The exoskeleton of arthropods is essentially a biological armor that provides support and protection for organisms such as insects, spiders, and crustaceans.
Composed primarily of chitin, this sturdy material is akin to a knight’s suit of armor, shielding arthropods from environmental challenges and potential predators.

Chitin is a polysaccharide, a type of long-chain carbohydrate, that offers both flexibility and strength, allowing arthropods to move with agility despite being encased in a hard outer shell. The presence of chitin is pivotal in the molting process, where arthropods shed their exoskeleton to grow a new, larger one as they mature. This process of molting, called ecdysis, is fundamental for growth and development within this group of animals.

Moving onto the realm of fungi, chitin stands out as a critical structural component within the cell walls of these eukaryotic organisms.
Fungi, which include yeasts, molds, and mushrooms, boast cell walls that are distinct from those of plants. While plants primarily use cellulose, fungi employ chitin to provide their walls with rigidity and structural integrity.

This robust framework afforded by chitin contributes to the fungi’s shape and prevents the cell from lysing, or bursting, when water enters the cell. Moreover, the rigidity of chitin facilitates the fungus’s ability to withstand different environmental pressures and can play a role in the pathogenicity of certain fungi when interacting with host organisms.

The setae of earthworms are small, hair-like structures that protrude from their skin and are composed mainly of strong, fibrous proteins.
These bristle-like structures play a crucial role in locomotion, helping earthworms to anchor themselves and move through the soil.

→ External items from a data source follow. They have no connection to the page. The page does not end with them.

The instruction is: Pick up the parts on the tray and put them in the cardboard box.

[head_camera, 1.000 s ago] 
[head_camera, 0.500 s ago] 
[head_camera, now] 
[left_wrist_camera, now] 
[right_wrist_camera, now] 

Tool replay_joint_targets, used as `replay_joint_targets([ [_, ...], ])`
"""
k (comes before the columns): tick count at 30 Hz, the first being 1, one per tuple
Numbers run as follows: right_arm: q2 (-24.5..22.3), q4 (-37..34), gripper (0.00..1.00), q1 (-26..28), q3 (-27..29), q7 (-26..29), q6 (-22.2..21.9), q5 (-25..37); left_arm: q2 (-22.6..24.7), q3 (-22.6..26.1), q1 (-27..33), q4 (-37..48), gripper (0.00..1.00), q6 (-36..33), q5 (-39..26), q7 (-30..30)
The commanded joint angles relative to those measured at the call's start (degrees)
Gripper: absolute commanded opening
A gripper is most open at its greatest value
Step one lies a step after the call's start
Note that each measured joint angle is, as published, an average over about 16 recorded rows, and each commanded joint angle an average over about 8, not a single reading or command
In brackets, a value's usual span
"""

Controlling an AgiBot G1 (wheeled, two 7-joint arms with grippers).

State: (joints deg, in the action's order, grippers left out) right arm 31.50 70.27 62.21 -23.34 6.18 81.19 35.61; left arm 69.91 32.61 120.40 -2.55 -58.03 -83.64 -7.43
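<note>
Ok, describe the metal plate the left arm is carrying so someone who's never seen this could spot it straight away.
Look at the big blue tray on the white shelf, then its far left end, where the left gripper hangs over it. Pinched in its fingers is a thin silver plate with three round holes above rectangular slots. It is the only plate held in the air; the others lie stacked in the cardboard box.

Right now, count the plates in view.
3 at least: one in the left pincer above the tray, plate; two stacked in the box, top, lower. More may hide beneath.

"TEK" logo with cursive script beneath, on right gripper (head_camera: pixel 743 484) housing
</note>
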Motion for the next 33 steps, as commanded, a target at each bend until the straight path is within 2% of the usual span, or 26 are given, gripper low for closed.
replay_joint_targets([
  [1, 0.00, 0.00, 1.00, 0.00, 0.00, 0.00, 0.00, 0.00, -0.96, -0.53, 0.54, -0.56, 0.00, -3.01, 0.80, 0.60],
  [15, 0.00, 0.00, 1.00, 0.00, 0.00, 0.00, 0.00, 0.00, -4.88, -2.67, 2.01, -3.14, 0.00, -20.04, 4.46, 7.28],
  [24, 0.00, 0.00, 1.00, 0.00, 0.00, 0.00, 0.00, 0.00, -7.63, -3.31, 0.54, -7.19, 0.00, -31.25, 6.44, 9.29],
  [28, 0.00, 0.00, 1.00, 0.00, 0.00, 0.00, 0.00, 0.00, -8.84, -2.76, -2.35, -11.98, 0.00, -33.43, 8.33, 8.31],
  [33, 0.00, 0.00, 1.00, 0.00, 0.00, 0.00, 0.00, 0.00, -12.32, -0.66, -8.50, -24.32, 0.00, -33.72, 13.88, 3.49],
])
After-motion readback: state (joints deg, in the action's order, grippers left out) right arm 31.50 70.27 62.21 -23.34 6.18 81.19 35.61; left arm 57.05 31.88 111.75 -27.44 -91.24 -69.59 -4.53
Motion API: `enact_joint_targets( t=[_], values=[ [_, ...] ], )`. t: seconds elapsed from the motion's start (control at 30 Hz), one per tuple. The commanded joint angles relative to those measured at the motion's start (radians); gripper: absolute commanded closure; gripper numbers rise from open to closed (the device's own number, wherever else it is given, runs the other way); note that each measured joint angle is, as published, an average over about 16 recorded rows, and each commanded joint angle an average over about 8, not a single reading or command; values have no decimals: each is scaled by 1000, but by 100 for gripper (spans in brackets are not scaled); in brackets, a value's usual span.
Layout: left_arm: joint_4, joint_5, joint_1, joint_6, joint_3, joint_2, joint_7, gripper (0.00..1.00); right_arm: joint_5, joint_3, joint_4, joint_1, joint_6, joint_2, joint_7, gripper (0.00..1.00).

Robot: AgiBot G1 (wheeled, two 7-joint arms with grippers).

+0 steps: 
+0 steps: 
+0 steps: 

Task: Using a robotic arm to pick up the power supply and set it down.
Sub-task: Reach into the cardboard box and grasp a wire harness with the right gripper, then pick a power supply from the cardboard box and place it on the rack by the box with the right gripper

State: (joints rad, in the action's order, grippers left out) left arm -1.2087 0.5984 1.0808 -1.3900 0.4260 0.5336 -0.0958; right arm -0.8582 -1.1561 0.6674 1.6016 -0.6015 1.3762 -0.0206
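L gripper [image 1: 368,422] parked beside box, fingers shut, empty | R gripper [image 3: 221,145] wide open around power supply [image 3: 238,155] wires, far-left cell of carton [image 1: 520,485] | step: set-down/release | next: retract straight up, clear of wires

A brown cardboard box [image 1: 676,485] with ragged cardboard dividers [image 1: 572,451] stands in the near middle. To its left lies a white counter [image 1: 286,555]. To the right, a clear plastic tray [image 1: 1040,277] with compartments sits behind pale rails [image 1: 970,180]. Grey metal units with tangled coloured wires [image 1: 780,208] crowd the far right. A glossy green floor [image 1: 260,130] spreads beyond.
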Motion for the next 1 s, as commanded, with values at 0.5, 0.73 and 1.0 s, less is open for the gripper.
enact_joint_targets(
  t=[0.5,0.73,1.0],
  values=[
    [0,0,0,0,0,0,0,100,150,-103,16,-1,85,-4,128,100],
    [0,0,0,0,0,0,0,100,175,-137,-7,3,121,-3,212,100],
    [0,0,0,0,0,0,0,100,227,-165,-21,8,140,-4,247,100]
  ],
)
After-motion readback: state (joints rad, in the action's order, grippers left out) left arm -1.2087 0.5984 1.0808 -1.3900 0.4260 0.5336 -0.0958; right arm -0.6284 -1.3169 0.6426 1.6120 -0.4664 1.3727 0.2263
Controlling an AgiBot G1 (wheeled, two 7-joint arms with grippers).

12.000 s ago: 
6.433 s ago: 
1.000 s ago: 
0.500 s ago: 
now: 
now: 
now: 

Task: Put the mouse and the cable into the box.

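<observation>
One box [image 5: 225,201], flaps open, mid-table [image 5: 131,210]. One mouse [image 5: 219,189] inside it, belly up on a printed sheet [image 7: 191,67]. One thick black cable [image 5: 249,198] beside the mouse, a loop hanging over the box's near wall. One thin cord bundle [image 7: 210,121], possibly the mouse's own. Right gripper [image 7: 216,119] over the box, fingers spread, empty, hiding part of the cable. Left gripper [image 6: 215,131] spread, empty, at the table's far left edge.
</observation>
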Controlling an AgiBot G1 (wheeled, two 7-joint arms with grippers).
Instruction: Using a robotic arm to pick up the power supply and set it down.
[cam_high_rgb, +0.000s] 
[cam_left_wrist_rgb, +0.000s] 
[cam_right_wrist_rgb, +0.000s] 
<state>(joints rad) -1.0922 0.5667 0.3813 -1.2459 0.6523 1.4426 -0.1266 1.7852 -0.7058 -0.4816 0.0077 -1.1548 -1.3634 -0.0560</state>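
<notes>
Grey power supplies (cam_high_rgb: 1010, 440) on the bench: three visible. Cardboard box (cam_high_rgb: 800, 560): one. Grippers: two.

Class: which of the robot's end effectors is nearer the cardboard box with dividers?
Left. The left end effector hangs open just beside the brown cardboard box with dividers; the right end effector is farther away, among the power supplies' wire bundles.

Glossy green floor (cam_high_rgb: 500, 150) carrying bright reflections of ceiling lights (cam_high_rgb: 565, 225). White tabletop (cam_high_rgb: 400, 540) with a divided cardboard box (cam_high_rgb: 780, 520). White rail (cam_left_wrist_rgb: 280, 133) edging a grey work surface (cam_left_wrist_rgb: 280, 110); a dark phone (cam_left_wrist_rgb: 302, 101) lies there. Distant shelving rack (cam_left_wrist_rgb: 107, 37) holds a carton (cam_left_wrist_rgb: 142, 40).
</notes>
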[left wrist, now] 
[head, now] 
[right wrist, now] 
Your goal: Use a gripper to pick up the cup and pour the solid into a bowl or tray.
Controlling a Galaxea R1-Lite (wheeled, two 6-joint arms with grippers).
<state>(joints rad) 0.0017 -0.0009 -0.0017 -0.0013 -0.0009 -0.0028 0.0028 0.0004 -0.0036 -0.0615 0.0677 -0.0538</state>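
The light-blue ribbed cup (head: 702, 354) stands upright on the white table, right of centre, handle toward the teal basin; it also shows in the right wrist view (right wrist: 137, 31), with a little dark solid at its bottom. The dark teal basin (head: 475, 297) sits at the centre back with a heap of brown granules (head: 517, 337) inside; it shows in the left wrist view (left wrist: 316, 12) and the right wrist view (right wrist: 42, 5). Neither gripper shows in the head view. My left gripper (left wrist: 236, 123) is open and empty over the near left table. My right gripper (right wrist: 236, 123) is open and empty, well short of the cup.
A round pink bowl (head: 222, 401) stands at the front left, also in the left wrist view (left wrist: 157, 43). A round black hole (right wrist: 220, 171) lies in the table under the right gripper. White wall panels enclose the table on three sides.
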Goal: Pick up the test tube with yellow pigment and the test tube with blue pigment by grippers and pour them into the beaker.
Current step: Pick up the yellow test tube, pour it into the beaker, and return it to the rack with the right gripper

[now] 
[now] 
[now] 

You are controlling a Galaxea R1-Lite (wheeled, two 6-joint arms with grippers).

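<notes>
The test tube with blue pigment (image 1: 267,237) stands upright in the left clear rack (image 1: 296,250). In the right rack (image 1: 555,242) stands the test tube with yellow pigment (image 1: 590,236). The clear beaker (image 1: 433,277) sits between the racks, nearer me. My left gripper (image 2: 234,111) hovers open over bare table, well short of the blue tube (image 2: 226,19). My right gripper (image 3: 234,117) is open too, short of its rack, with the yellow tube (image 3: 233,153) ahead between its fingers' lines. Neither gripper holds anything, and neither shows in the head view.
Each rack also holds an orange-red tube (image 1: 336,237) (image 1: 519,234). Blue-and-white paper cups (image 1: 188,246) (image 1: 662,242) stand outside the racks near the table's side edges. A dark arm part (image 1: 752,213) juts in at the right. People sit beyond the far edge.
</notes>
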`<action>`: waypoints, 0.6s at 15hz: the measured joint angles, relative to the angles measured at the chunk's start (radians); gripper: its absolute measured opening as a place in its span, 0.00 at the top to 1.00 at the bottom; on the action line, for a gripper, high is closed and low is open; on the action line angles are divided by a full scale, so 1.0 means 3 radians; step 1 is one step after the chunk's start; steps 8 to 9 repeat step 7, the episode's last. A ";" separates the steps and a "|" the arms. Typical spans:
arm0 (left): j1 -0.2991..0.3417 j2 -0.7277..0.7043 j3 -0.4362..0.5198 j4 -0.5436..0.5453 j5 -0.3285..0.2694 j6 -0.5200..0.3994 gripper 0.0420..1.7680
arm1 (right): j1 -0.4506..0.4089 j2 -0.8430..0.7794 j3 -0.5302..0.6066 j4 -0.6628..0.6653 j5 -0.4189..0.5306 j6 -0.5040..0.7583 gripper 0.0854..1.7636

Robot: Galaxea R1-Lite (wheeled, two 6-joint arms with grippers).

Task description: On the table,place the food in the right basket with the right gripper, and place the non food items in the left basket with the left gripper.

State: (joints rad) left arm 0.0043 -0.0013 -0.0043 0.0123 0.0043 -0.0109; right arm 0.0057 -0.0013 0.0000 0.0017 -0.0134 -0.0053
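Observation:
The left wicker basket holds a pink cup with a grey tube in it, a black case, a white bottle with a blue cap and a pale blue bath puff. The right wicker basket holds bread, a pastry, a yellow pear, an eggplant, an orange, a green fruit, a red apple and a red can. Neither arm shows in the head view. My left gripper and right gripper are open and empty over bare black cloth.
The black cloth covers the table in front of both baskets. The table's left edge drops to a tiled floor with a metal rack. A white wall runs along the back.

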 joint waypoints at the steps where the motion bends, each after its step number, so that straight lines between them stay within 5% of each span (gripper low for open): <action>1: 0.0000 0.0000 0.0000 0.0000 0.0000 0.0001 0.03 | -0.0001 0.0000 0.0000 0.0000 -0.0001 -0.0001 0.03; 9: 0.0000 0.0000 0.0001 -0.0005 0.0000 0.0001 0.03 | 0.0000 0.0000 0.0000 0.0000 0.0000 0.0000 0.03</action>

Unlike the exoskeleton of arthropods and the cell wall of fungi, chitin is not a constituent of the earthworm’s setae.

Contrary to the supportive role chitin provides in arthropods and fungi, the earthworm’s setae serve a different function entirely, assisting in mobility and interaction with the earthworm’s environment. Their composition allows for a great deal of flexibility and strength, thus enabling these creatures to burrow effectively and maintain stability within their subterranean habitats.